Problem is, regulations have changed since the '40s, gotten tighter, more numerous. Like a private citizen doing a remodel, if they go in to add to or change the electrical system, they have to bring stuff up to the current code. In new hookups, PG&E has to go in and verify that the installation meets code before they can provide service. When PG&E has to do a distribution system rebuild, they then have to go around and turn all those customers back on individually. If they supply gas to a house, and reconnect their new service and don't make sure that the customer side is up to code and the house explodes, guess who is held responsible? If new regulations state that the electric service must be a certain number of feet away from the gas meter, it's not PG&E's responsibility to make the necessary code-driven changes on the customer side. In this nanny-state, litiginous environment, PG&E's only recourse would be to refuse to reconnect the customer rather than face the liability.
My point: shareholders should be punished before customers. PG&E is a monopoly. Customers cannot choose another gas or electric company. Therefore, since the company committed felonies and violated other rules, the company should pay, not the customers.
As I posted above, the people who committed the felonies and violations should go to prison. To hell with this “fine” bullshit.
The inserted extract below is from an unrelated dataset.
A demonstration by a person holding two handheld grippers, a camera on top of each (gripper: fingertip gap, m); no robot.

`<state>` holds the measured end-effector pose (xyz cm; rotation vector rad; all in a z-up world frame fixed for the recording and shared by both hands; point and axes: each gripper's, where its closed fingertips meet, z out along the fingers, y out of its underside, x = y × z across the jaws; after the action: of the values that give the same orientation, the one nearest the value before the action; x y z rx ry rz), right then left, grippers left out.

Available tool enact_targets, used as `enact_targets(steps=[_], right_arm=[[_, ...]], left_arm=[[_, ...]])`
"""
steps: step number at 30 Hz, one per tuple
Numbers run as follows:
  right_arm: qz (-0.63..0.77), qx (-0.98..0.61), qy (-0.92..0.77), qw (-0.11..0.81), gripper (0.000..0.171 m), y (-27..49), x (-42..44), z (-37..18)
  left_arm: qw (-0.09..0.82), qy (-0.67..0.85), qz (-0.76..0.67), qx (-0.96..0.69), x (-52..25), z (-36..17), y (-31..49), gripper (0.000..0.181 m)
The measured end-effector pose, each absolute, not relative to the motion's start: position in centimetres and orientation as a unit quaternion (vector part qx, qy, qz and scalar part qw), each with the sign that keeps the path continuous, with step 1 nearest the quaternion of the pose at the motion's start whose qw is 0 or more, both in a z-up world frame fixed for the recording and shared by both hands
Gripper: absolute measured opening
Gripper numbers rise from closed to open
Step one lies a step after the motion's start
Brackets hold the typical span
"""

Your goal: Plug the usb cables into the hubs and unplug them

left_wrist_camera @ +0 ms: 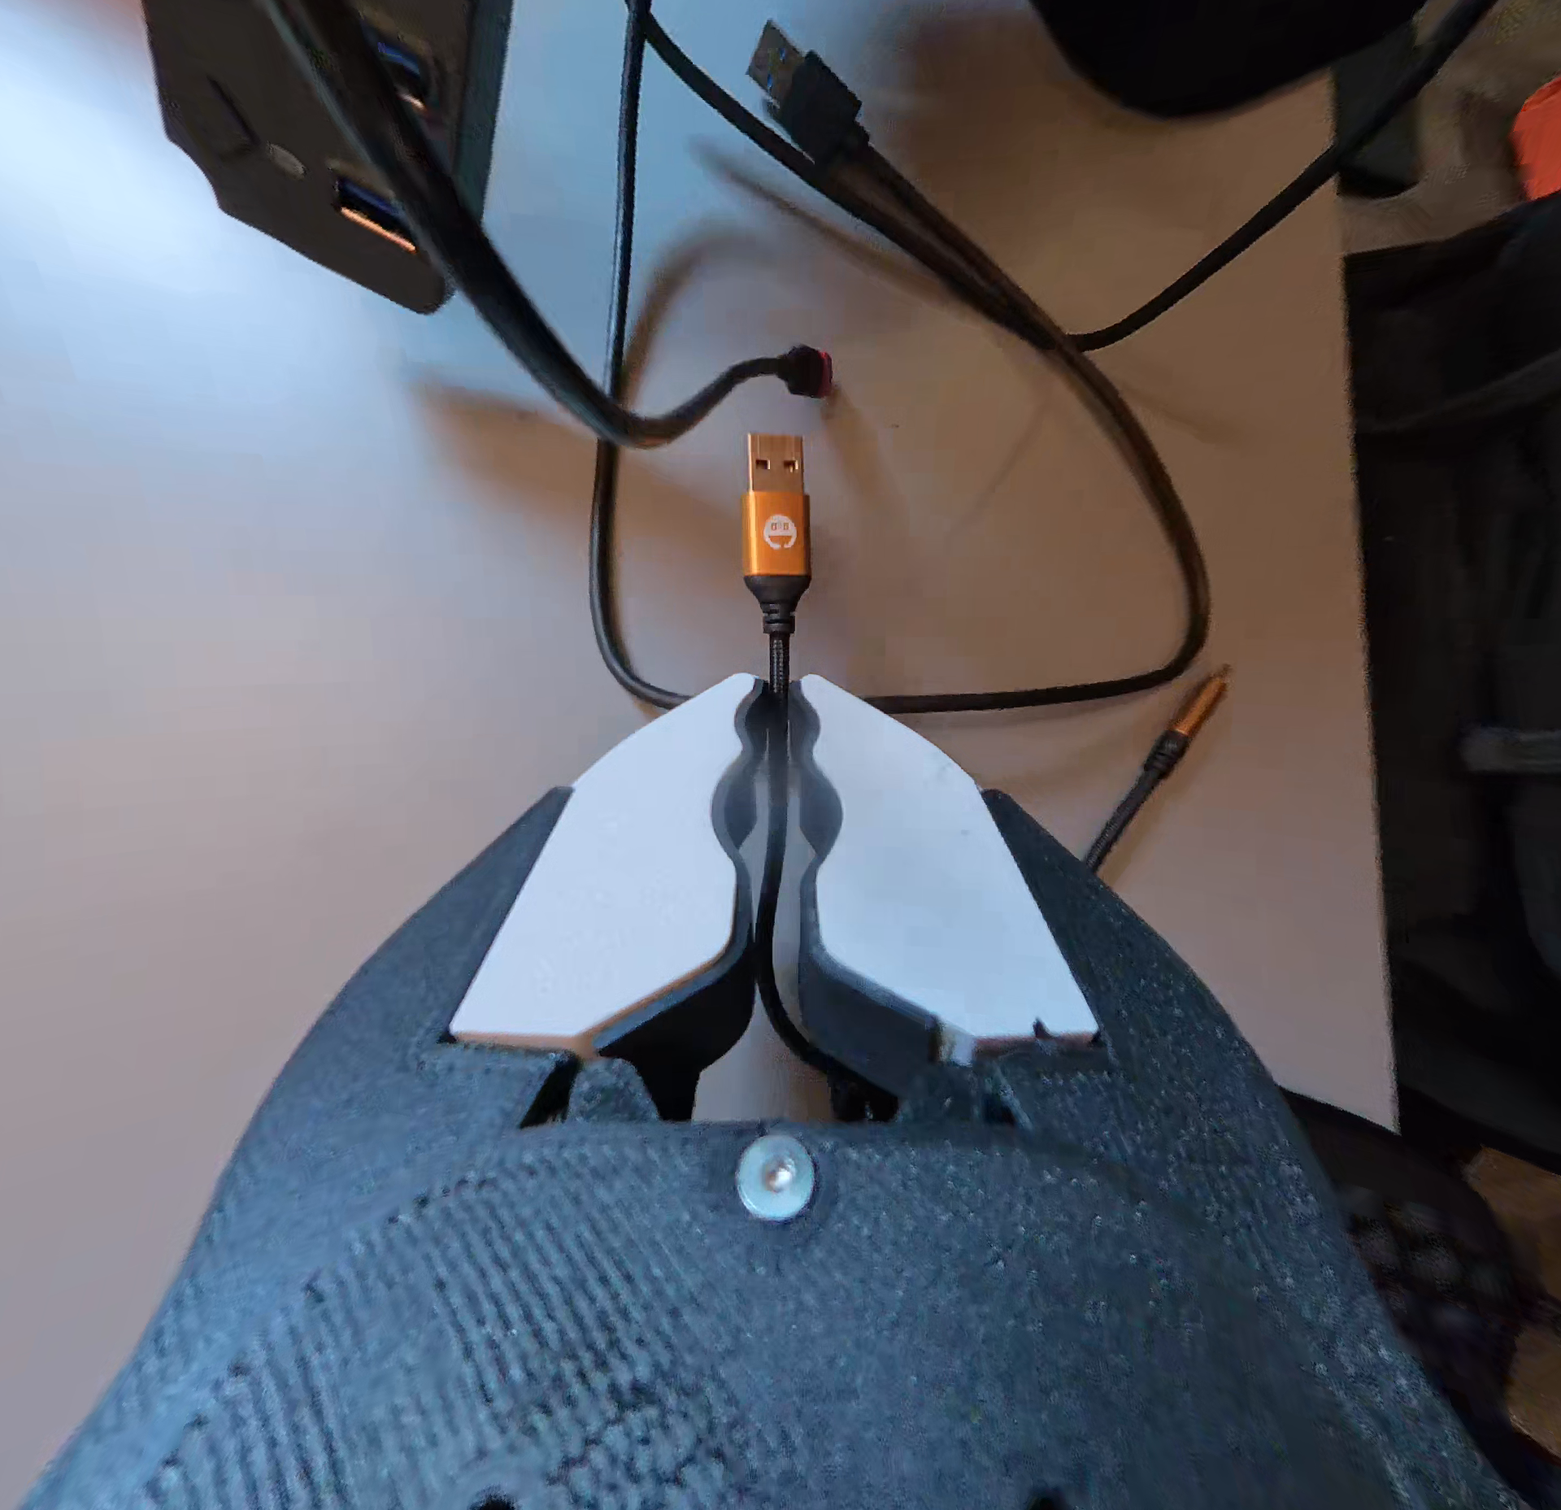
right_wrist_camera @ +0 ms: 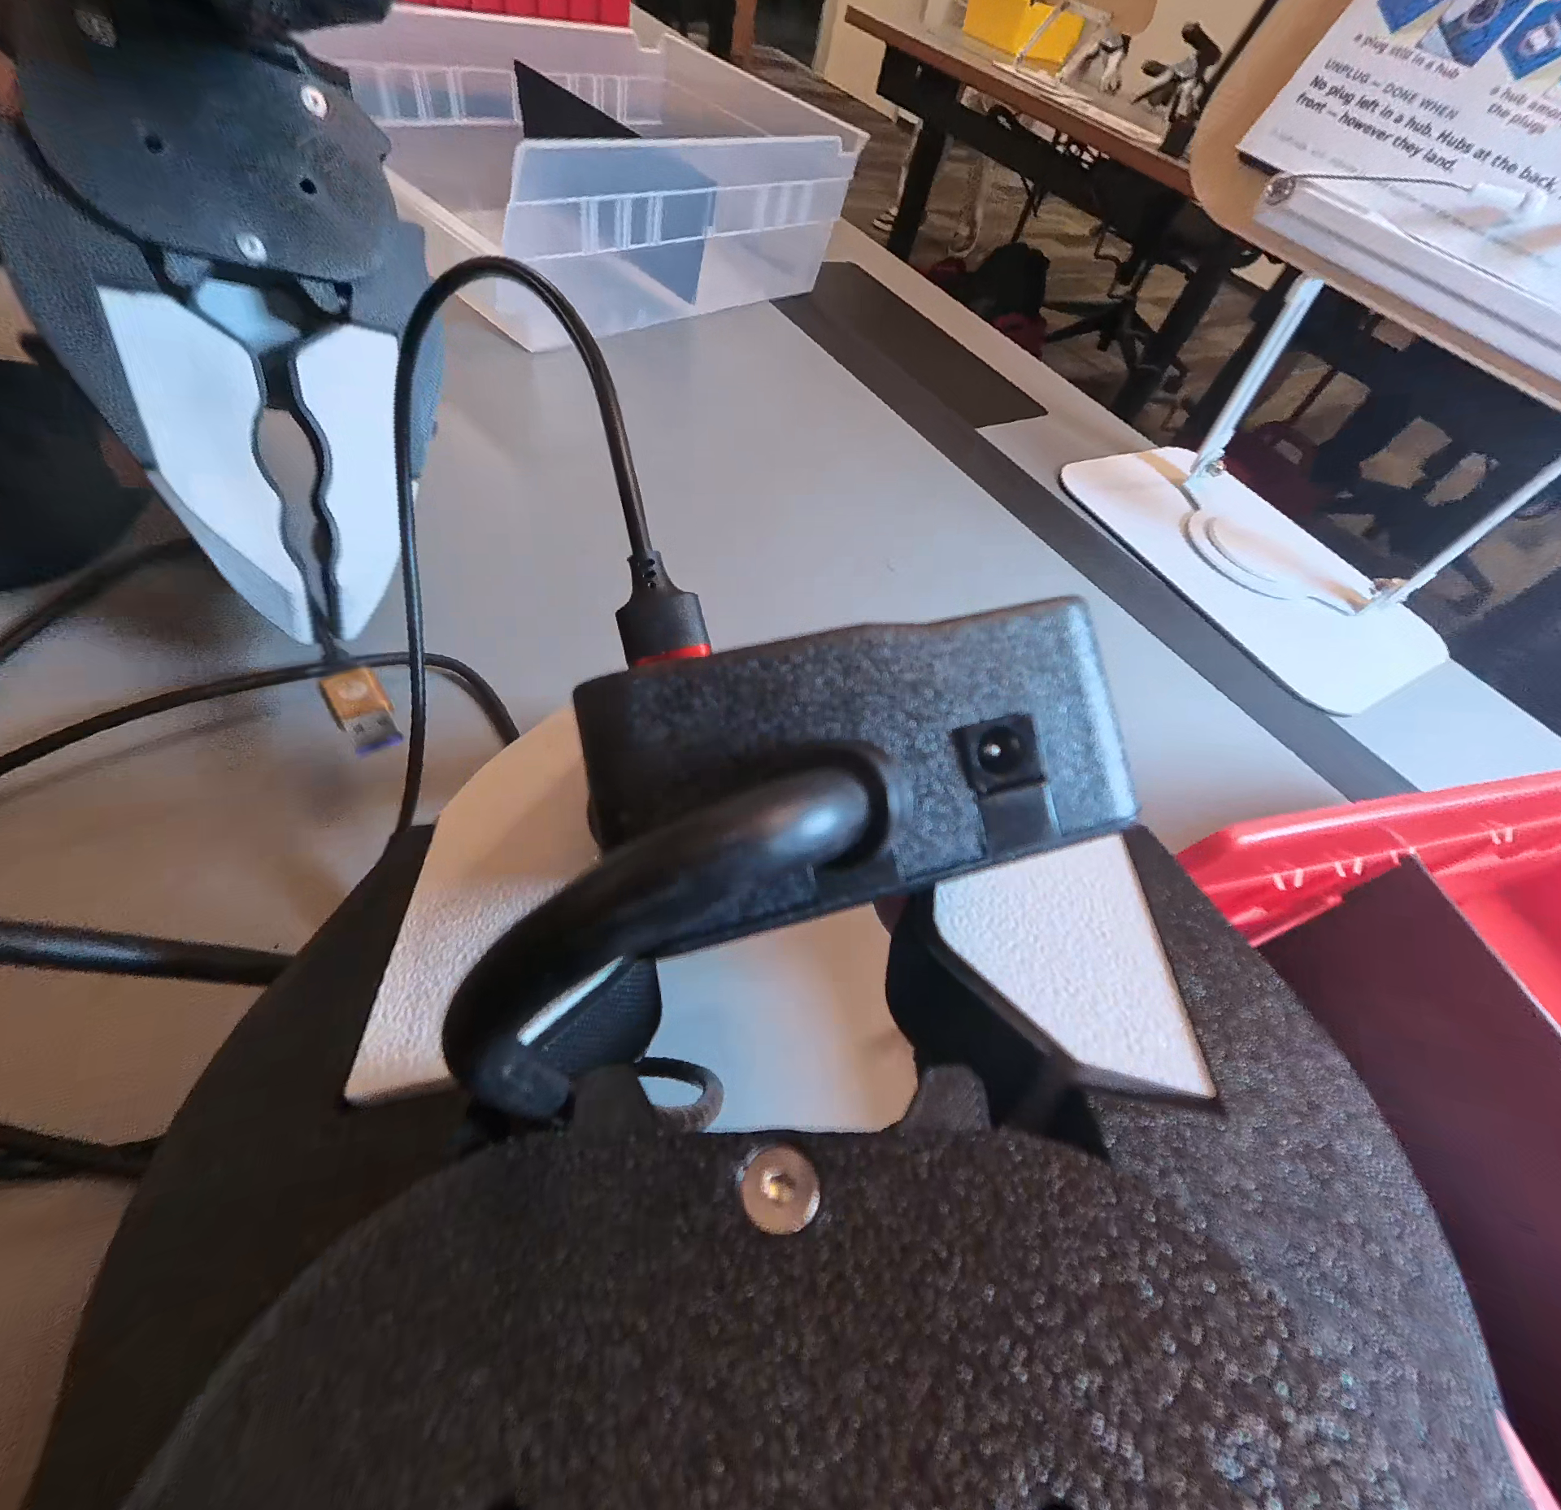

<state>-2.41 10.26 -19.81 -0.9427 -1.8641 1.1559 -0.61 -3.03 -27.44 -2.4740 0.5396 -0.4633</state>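
Observation:
My left gripper (left_wrist_camera: 777, 685) is shut on a black braided cable. Its orange USB plug (left_wrist_camera: 775, 515) sticks out past the fingertips, above the grey table (left_wrist_camera: 253, 625). My right gripper (right_wrist_camera: 811, 802) is shut on a black USB hub (right_wrist_camera: 845, 734) and holds it off the table. A black plug with a red ring (right_wrist_camera: 663, 625) sits in the hub's far side. In the left wrist view the hub (left_wrist_camera: 321, 118) is at the upper left, ports facing me. In the right wrist view the left gripper (right_wrist_camera: 325, 625) with the orange plug (right_wrist_camera: 359, 696) is left of the hub.
A loose black USB plug with a blue insert (left_wrist_camera: 802, 84), a red-tipped plug (left_wrist_camera: 813, 363) and an orange-tipped connector (left_wrist_camera: 1199, 705) lie among black cables. A clear plastic bin (right_wrist_camera: 676, 202), a red bin (right_wrist_camera: 1394, 861) and a white stand's base (right_wrist_camera: 1250, 565) stand around. The red-tipped plug (left_wrist_camera: 813, 363) lies around 8 centimetres away from my left fingertips.

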Motion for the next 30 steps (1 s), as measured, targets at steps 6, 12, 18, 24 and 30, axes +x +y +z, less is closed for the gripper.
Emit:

That, IMHO, provides no punishment.
Yes but shareholders shouldn’t be punished either, they had no knowledge or actual control of this .... the actual criminals within the company who did the bad stuff are the ones who need to be punished.
What did PG&E know and when did they know it?
He had a choice and made the wrong one.
“Problem is, regulations have changed since the ‘40s, gotten tighter, more numerous. “
Sure, I am a registered PE in the State of California, and I understand what you’ve said. It isn’t that these changes weren’t needed, it’s two things: 1). They did a survey, of these needs, but they were not communicated to the homeowners in a timely fashion so as to facilitate and mitigate the individual situations the changes were going to cause. In my case, if I had allowed them to move my meter, it would have been in violation of local fire codes relating to egress, but seemingly, that was not taken into consideration by PG&E. And because I am an engineer (and I happened by chance to show up when they were actually working on our home), I was able to meet with the PG&E inspector on-site and craft an alternative that met both needs. But initially, it didn’t look like they were going to listen until I threatened to have the job red tagged by the FD. There are a lot of older retired people in Carmel who found themselves in an unnecessary bind both because of the way PG&E approached the problem and the fact that the City Engineer was not on top of what was going on. 2) It goes to PG&E’s mindset that they only reacted across the state in the aftermath of of San Bruno when they should have been reviewing areas proactively for years to avoid any San Brunos.
At the end of the day, public utilities are only a small step removed from the government in the manner in which they deal with their customers. If you doubt that, try opting out from your smart meter.
Put that corporation in prison! It can occupy the cell next to Enron.